(Task item) Wherever the line with "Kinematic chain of" sits in the listing below, transcribe from it up to and including the line with "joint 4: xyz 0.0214", exactly, and leave the remaining lines out.

(Data excerpt)
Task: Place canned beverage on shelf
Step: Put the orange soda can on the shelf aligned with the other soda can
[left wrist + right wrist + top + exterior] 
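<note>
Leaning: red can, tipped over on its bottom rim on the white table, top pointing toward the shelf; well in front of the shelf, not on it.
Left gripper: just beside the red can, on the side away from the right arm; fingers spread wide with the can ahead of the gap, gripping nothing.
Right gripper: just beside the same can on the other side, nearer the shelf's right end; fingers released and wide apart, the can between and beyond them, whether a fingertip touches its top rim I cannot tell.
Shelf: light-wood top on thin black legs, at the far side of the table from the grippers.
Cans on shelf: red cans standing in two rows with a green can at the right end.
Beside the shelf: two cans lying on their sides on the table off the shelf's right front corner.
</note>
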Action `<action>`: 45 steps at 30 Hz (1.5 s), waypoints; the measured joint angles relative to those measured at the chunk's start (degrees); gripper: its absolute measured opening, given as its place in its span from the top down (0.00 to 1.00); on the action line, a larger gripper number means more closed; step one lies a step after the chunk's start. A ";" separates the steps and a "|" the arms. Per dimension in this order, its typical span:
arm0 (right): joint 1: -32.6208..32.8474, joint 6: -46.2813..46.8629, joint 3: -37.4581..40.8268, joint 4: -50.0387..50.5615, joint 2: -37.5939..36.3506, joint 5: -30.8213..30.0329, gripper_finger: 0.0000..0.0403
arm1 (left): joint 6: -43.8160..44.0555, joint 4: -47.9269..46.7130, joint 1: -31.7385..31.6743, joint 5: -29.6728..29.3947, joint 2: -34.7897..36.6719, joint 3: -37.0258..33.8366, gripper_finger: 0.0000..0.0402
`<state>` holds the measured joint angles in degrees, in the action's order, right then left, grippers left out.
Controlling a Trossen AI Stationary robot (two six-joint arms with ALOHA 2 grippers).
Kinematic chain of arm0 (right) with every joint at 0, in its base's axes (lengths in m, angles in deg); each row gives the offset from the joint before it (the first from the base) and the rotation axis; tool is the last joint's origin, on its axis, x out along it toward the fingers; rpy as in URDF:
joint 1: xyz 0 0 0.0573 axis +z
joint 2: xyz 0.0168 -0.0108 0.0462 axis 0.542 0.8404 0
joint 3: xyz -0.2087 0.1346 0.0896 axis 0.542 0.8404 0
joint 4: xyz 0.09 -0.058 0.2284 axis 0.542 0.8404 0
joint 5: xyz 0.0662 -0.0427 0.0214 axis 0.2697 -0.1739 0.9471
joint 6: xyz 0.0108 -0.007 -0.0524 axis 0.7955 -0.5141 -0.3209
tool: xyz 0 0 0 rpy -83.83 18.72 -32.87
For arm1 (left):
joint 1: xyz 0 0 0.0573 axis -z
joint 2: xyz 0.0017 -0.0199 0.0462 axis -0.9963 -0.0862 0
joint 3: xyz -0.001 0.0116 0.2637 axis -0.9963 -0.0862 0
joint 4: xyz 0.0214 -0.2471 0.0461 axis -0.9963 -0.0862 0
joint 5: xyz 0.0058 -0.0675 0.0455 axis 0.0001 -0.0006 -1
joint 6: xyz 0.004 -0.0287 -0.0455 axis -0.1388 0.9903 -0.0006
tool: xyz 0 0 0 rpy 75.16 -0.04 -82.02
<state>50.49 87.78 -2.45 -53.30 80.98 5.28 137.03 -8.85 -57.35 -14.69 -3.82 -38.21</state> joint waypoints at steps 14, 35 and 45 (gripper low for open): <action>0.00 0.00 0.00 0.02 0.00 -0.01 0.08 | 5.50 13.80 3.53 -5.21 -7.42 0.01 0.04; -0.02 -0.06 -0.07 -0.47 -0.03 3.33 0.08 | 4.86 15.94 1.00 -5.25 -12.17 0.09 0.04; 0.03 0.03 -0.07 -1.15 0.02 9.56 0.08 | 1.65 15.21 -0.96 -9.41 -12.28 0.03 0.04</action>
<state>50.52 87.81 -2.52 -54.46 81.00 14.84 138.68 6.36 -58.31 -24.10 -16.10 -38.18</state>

(The completed task)
Kinematic chain of arm0 (right) with every joint at 0, in its base's axes (lengths in m, angles in deg); each row gives the offset from the joint before it (the first from the base) and the rotation axis; tool is the last joint's origin, on its axis, x out along it toward the fingers; rpy as in URDF:
joint 1: xyz 0 0 0.0573 axis +z
joint 2: xyz 0.0168 -0.0108 0.0462 axis 0.542 0.8404 0
joint 3: xyz -0.2087 0.1346 0.0896 axis 0.542 0.8404 0
joint 4: xyz 0.09 -0.058 0.2284 axis 0.542 0.8404 0
joint 5: xyz 0.0662 -0.0427 0.0214 axis 0.2697 -0.1739 0.9471
joint 6: xyz 0.0108 -0.007 -0.0524 axis 0.7955 -0.5141 -0.3209
tool: xyz 0 0 0 rpy -83.83 18.72 -32.87
For arm1 (left):
joint 1: xyz 0 0 0.0573 axis -z
joint 2: xyz 0.0017 -0.0199 0.0462 axis -0.9963 -0.0862 0
joint 3: xyz -0.001 0.0116 0.2637 axis -0.9963 -0.0862 0
joint 4: xyz 0.0214 -0.2471 0.0461 axis -0.9963 -0.0862 0

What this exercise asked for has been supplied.